As with any partnership of the scope and size of MDRP, and in particular because of the ambitious nature of the program, it is important to assess the experience gathered over its seven years of implementation. The lessons drawn from the various assessments can then be disseminated and applied to new DDR operations in the region and elsewhere.

Evaluations are being carried out at various levels. First, governments have commissioned independent evaluations of their national DDR programs. Second, the MDRP Secretariat carried out a stocktaking exercise of all country surveys looking at impact of DDR operations.  Third, an independent evaluation of the overall regional program is ongoing by Scanteam, a Norwegian consulting firm. Its delivery is planned for the fall 2009. Finally, a legacy publication on MDRP is being prepared for completion in 2010. The book will analyze more deeply some of the characteristics that made MDRP different from other DDR initiatives. Several external contributors have been identified to work hand in hand with the MDRP Secretariat staff in relating the story of MDRP.

Looking Forward

The Transitional Demobilization and Reintegration Program (TDRP), the follow-up program to the MDRP, has now started. Contributions from the African Development Bank, Finland and Italy are being processed, while discussions with other donors continue.

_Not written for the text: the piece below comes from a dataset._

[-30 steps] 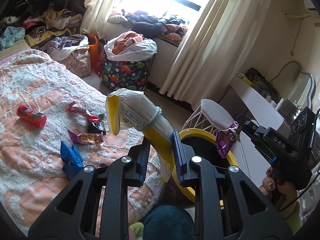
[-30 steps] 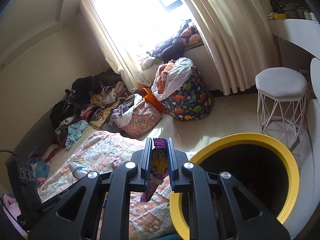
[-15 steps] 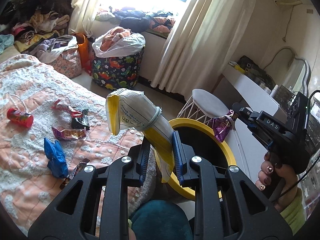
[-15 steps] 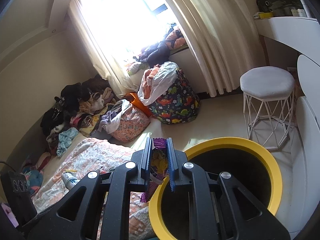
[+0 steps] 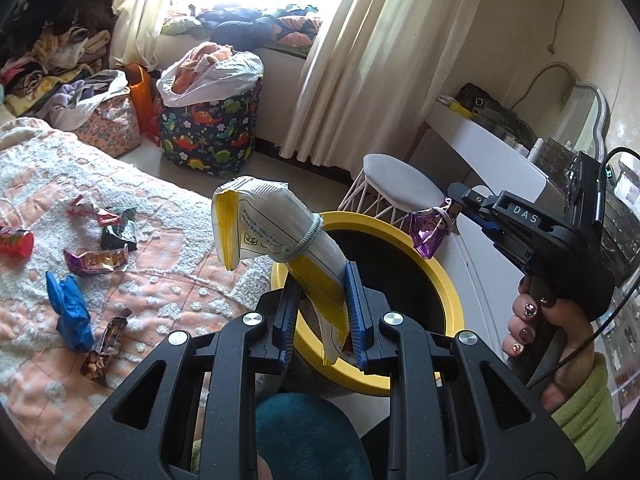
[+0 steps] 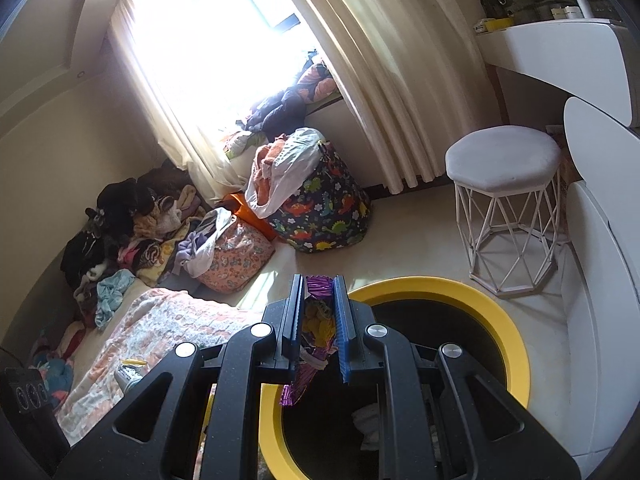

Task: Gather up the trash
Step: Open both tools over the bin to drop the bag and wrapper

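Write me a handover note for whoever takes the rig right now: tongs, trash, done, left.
Left tongs: shut on a yellow-and-white snack bag, held at the near rim of the yellow-rimmed bin.
Right tongs: shut on a purple foil wrapper, over the bin's opening.
Done: both pieces lifted and brought to the bin.
Left: release both, then fetch the red can, blue wrapper and other wrappers from the bedspread.
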Available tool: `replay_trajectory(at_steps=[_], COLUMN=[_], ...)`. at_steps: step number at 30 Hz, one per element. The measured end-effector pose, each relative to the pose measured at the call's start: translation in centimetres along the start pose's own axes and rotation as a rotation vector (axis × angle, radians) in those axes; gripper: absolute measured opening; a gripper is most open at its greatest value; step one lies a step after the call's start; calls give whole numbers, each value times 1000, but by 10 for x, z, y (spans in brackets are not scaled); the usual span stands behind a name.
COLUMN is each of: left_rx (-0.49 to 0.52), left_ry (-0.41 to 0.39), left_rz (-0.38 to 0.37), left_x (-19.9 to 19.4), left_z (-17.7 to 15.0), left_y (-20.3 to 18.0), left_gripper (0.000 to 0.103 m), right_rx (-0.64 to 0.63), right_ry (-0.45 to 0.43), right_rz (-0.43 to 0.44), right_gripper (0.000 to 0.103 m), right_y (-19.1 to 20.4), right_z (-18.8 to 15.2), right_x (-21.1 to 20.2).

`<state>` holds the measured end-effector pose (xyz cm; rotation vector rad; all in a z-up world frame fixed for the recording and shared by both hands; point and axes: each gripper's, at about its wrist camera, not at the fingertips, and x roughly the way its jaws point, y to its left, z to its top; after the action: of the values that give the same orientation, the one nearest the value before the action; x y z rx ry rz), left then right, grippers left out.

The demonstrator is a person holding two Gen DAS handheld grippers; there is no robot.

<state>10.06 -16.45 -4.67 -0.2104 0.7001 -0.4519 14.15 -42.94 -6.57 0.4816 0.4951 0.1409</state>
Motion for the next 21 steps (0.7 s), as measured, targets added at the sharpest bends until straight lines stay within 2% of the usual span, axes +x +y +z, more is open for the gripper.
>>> replay_trajectory(at_steps=[10, 21], left_rx=[45, 77], left_ry=[55, 149], left_rz=[-21, -57], left_x=[25, 60], left_z=[-10, -22], left_y=[-16, -27], left_gripper=[17, 17], right_rx=[40, 74], right_ry=[2, 49], right_rz=[-61, -112], right_gripper=[14, 14], right_y=[-22, -39], right_z=[0, -9], right_x=[5, 16])
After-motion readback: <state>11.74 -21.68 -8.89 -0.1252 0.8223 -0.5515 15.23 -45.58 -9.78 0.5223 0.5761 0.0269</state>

The TDRP will operate over a 3-year period (2009 to 2012) with the main objective to improve the performance of existing DDR programs through financial and technical support, and to contribute to learning, coordination and synergies in DDR. One of its main challenges will be to link DDR operations with other post-conflict recovery programs and longer-term development initiatives.

Despite being small in size, the TDRP will provide a platform for dialogue, information exchange and learning on DDR as the MDRP did, in collaboration with other relevant organizations.